Но царь Михаил спокоен за сына. Отослал всех от себя, сел за стол, открыл Евангелие, долго читал, а потом спохватился: впустую листы глазами ел. Сердце и мысли были заняты далекими образами грустной царской юности. Глаза бежали по строчкам вечной книги: «Появился народ, а впереди шел один из двенадцати, называемый Иуда, и он подошел к Иисусу, чтобы поцеловать его. Ибо он такой им дал знак: кого я поцелую, тот и есть…» Читал, но перед внутренним взором не Иисус и не Иуда — Мария Ивановна — горлица, золотая царь-рыбка. Для горлицы — силки неминуемые, для рыбки — сети неразрывные… Сыну, коли бы хотел того бог, шел бы теперь не девятый годок, а двадцатый. Случись что, не осиротело бы государство… Бона как поддает! Тупая медленная боль сдавила сердце.
Вона ка-ак! Не отпустит — и все… Шить надо! Алешку растить, чтоб не помыкали им, чтоб не изведал сын того на царстве, что выпало на долю отца.
В печи запищало, заплакало сырое березовое полено, и тотчас стрельнуло сухое, сосновое.
На дворе весна, ветер западный, влажный. Михаил Федорович, недомогая, велел топить в своих покоях.
Шубка соболья, мягкая, по ногам из печи тепло. Веко за веко, из уголка губ — слюнка. Чуется, а смахнуть сил нет…
«Заснул», — подумал во сне государь. И не захотел встряхнуться. А тут опять жалобно и нежно запело схваченное огнем сырое полено.
Михаил Федорович велит свои покои сырыми дровишками топить, любит жалобу дерева.
Ему тоже этак вот застонать бы в блаженной и неизбежной муке, да все недосуг, все на глазах да на слухах…

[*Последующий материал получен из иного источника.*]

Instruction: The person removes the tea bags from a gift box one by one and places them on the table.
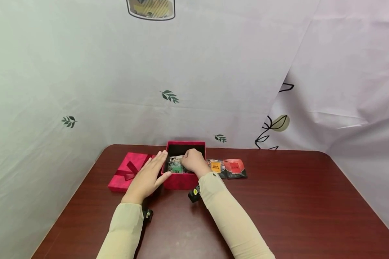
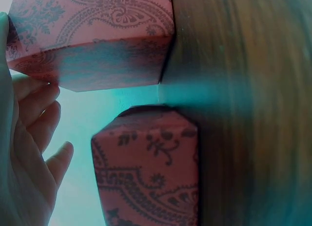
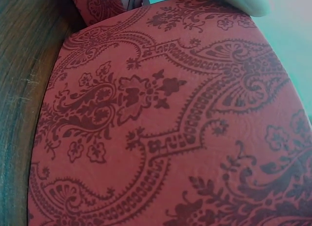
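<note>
Person at the counter (image 1: pixel 295 205), both hands at the red patterned box (image 1: pixel 180 182), which sits open nr the back edge. L hand (image 1: pixel 148 178) is flat-ish, fingers straight & thumb held out from them, reaching over the gap btwn box and lid to the box's L side; thumb is by the front L corner. Fingertips are right at the rim, can't tell if they actually press. It grips nothing. R hand (image 1: pixel 194 162) is down in the box from the R, fingers curled, knuckles up, right by a green-labelled pkt (image 1: pixel 175 165) lying inside. Its fingertips are hidden, so can't tell whether they pinch the pkt or only touch it; R wrist view shows mostly the box wall, w/ just a bit of hand at the top. Lid (image 1: pixel 120 182) w/ dark red ribbon (image 1: pixel 130 172) lies just L of the box, apart from it, partly under the L hand. On the R, beyond the R wrist, lie an orange-labelled pkt (image 1: pixel 215 167) and a red pkt (image 1: pixel 235 167), side by side.
</note>
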Available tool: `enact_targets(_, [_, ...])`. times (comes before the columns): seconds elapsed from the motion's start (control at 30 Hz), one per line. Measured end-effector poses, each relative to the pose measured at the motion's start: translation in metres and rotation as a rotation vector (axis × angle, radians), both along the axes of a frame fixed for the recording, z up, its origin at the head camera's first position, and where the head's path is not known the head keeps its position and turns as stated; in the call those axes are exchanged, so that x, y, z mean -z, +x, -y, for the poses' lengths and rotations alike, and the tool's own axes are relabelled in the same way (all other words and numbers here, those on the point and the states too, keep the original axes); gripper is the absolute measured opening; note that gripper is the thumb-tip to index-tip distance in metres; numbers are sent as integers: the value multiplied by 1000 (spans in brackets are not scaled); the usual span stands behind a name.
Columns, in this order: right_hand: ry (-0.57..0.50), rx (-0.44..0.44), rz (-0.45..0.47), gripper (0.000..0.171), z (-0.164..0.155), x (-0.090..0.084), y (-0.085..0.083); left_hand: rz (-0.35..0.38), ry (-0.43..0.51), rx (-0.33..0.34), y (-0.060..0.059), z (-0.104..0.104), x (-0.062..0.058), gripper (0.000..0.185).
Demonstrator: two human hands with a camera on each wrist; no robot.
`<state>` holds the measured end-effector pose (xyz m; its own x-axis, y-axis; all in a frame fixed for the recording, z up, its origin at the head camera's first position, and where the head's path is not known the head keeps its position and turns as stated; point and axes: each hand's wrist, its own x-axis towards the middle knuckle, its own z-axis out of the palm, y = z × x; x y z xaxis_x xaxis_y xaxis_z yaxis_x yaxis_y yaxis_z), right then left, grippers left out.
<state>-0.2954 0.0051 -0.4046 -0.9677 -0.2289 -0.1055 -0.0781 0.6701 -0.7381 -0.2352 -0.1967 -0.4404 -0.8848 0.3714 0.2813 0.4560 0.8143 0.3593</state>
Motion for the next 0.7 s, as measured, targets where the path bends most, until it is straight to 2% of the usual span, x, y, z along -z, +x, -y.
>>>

Жизни царя всяк завидует, царева жизнь и царево счастье — для людей одно слово. Напоказ-то оно и впрямь златоогненно, а про то, как сердце пищит, никому знать не дано; даже царскому духовнику. Про тот невыговоренный стон — токмо с богом, да чтобы и бог без ангелов, чтоб уж один на один.
Господи, ничего-то он не может, самодержец, для самого себя сделать. Вот схватились два глупых боярина меж собой по глупости — ну, схватились бы и схватились, ну и драли бы друг друга за бороды! Ан, нет — счеты между ними, а платить царю. Не рублями — счастьем.